Action item:
Once you have located the line containing "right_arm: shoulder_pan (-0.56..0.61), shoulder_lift" in the material below, return it exactly along with each line after it through the line containing "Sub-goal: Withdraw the".
==*==
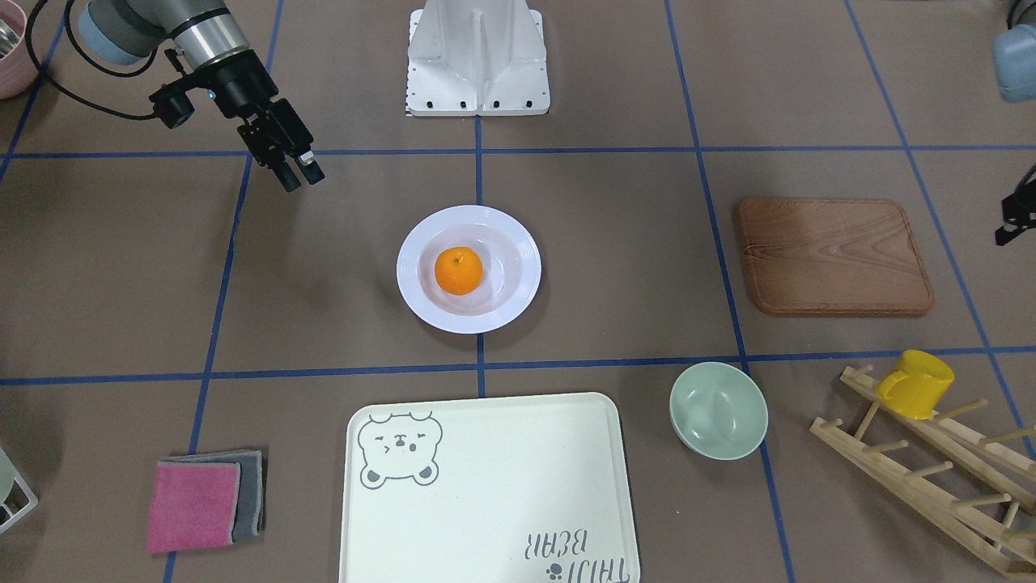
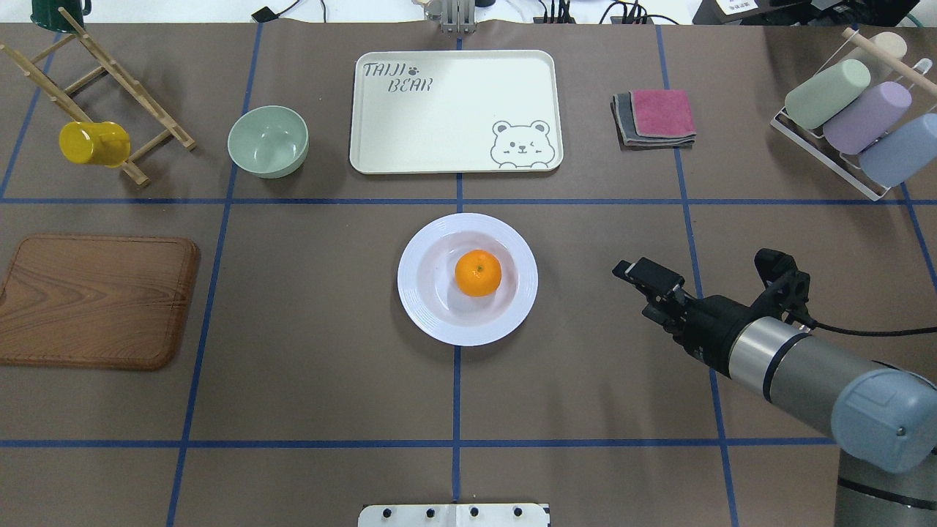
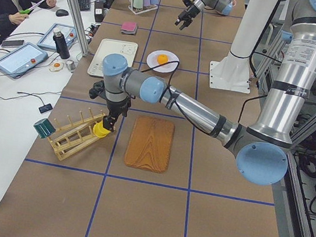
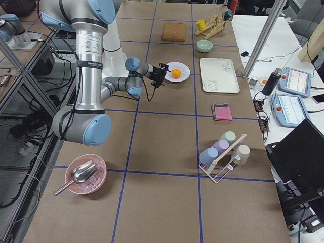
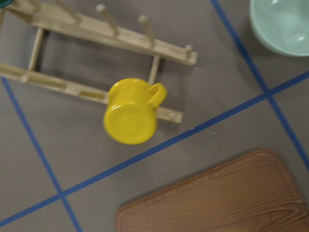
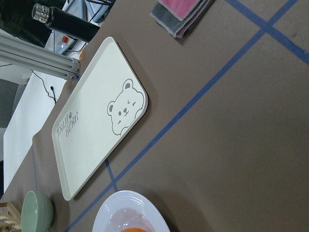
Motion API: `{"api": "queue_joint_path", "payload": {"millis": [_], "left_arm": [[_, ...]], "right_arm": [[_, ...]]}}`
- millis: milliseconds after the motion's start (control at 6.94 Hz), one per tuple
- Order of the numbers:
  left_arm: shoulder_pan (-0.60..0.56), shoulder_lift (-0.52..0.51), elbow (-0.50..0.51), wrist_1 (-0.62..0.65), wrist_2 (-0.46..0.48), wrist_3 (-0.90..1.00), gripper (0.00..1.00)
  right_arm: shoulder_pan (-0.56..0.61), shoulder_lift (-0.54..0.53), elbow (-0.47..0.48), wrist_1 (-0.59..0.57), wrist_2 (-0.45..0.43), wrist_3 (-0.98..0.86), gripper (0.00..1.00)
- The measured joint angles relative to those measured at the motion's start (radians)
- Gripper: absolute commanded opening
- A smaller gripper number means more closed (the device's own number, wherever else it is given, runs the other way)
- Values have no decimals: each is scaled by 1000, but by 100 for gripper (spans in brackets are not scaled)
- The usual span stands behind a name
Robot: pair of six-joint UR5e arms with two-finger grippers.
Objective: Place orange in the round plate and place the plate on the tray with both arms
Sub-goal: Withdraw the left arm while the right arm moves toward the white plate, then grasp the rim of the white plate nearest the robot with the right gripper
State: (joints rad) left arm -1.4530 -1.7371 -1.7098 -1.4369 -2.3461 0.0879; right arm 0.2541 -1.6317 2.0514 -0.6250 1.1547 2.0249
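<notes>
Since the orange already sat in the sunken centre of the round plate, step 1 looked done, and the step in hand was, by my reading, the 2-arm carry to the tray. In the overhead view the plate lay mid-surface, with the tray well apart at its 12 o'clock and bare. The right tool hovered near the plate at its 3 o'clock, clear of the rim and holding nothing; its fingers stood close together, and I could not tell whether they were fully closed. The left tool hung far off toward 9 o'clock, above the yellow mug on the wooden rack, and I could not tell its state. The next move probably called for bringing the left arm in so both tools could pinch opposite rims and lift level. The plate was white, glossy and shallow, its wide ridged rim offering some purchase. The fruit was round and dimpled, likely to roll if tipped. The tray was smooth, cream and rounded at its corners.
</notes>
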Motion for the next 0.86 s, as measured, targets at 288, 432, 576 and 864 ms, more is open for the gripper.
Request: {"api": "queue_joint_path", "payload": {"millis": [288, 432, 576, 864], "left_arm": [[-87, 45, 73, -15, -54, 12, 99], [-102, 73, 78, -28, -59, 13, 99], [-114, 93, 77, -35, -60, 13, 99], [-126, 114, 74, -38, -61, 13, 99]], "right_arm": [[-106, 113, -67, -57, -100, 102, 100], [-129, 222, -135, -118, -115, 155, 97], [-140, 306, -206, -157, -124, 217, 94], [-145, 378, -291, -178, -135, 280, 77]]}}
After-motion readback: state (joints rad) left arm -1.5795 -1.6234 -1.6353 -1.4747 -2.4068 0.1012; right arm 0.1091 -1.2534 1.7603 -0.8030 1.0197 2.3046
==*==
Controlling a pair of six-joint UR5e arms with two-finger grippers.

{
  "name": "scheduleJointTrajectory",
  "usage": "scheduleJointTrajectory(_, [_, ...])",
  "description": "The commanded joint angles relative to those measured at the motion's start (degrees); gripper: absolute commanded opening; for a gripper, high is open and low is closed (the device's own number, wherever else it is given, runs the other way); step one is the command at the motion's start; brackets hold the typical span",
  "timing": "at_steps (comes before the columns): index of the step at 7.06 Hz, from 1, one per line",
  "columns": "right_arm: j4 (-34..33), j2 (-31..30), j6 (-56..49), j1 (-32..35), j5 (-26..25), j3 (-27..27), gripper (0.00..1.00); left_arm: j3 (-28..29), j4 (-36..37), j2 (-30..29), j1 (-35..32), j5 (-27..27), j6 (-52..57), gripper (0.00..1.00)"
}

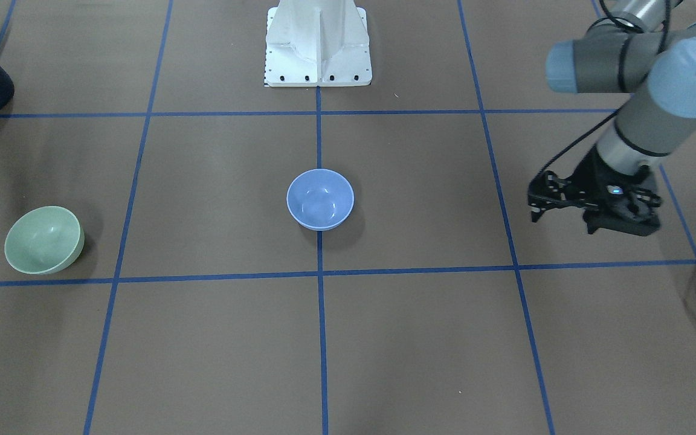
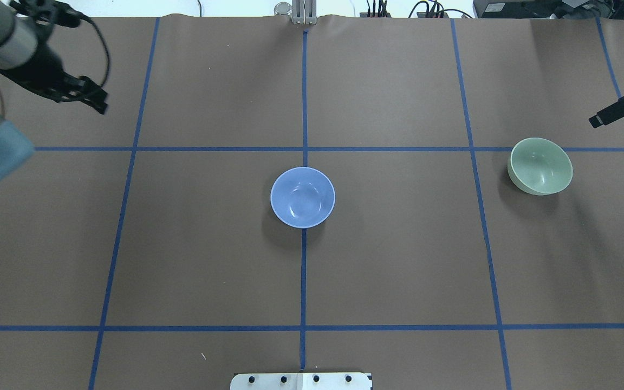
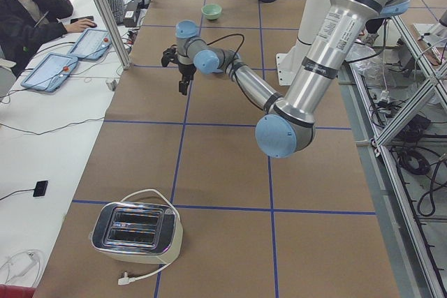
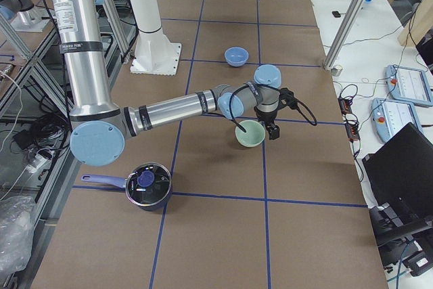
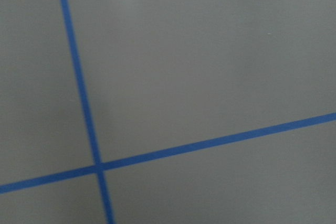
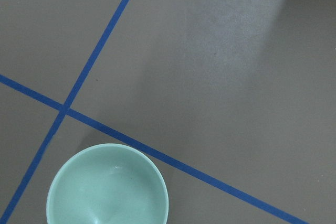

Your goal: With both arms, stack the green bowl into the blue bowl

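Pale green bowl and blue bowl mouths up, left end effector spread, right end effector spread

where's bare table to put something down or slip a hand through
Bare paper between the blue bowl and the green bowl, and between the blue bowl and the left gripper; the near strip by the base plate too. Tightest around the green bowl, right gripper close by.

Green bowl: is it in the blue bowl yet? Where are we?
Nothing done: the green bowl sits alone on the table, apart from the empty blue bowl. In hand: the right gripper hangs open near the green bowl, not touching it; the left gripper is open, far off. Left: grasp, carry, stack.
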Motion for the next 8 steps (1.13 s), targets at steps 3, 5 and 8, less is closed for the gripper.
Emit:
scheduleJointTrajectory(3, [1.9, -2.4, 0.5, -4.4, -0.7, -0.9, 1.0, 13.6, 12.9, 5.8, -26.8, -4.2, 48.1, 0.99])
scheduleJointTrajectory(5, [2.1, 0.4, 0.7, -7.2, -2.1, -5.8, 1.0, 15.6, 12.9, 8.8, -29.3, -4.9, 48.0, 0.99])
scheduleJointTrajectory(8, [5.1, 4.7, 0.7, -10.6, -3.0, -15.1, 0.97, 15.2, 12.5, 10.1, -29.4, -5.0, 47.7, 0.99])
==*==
Response to this exercise:
  right_arm: shoulder_pan (-0.56..0.61), shoulder_lift (-0.54..0.53), elbow (-0.47..0.48), wrist_1 (-0.59..0.57), wrist_2 (-0.45..0.43), wrist_3 (-0.98..0.86), gripper (0.00..1.00)
- The measured joint angles relative to those measured at the motion's start (radians)
- Gripper: absolute commanded opening
- A smaller gripper number means more closed (the device's own number, wherever else it is given, runs the other way)
- Values have no decimals: each is scaled by 1000, but by 100 for gripper (spans in brackets are not scaled)
- The usual span stands behind a name
Robot: pair of six-joint UR5e arms with two-finger grippers.
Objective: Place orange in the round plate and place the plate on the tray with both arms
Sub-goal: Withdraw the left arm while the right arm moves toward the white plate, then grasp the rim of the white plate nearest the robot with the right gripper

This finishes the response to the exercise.